ECLI:NL:OGEAC:2023:117

Gerecht in eerste aanleg van Curaçao

Datum uitspraak
24 april 2023
Publicatiedatum
31 mei 2023
Zaaknummer
CUR202300585, 586, 587, 588, 591, 592, 593, 594, 595, 596
Instantie
Gerecht in eerste aanleg van Curaçao
Type
Uitspraak
Rechtsgebied
Civiel recht
Procedures
  • Eerste aanleg - enkelvoudig
Rechters
Vindplaatsen
  • Rechtspraak.nl
AI samenvatting door LexboostAutomatisch gegenereerd

Tussenvonnis in tien zaken over betaling van oude schulden door Fundashon Fiansa Popular

In deze zaak gaat het om tien afzonderlijke, maar vergelijkbare rechtszaken waarin Fundashon Fiansa Popular (FFP) betaling vordert van oude schulden die zijn ontstaan door leningen voor de verbetering van (volks)woningen. De leningen zijn in de jaren '80 en '90 verstrekt aan de gedaagden, die hun betalingsverplichtingen niet zijn nagekomen. FFP heeft in deze tussenvonnis een voorlopig oordeel gegeven over de door haar berekende rente en de vraag of het aanvaardbaar is dat na zoveel jaren de soms hoogopgelopen schuld in zijn geheel wordt opgevorderd. De partijen krijgen de gelegenheid om op dit voorlopige oordeel te reageren.

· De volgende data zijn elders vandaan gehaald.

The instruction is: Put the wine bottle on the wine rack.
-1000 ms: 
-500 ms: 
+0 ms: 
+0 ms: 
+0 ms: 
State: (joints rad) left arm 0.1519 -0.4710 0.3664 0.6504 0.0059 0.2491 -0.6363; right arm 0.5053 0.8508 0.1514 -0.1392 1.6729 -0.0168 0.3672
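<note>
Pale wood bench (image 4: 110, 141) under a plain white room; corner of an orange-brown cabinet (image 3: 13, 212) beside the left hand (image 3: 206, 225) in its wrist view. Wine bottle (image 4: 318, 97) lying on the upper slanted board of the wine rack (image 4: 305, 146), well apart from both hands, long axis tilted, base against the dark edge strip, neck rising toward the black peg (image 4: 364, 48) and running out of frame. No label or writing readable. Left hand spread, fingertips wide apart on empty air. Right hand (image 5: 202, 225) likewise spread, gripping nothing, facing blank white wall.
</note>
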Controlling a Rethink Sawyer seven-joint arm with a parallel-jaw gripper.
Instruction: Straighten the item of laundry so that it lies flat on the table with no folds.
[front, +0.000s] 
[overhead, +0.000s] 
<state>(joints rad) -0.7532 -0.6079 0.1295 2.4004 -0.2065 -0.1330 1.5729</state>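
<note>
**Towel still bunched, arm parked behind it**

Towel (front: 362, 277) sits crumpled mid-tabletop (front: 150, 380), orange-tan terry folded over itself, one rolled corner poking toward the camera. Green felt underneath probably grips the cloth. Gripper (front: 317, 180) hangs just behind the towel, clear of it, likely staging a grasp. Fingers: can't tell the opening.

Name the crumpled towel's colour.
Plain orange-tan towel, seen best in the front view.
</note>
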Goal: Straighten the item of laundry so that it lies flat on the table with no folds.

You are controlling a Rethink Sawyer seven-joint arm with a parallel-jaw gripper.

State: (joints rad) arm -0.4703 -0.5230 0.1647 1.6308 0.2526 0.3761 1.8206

FFP is een sociale instelling die zich richt op het verstrekken van kredieten aan particulieren voor woningverbetering. De gedaagden hebben allemaal een kredietovereenkomst met FFP gesloten, waarin het geleende bedrag, de maandelijkse betalingsverplichting en de verschuldigde rente zijn vastgelegd. FFP vordert dat het gerecht de gedaagden veroordeelt tot betaling van de uitstaande bedragen, vermeerderd met wettelijke rente en incassokosten. De gedaagden hebben in hun verweer gesteld dat zij de volledige schuld al hebben afgelost of dat de vordering is verjaard.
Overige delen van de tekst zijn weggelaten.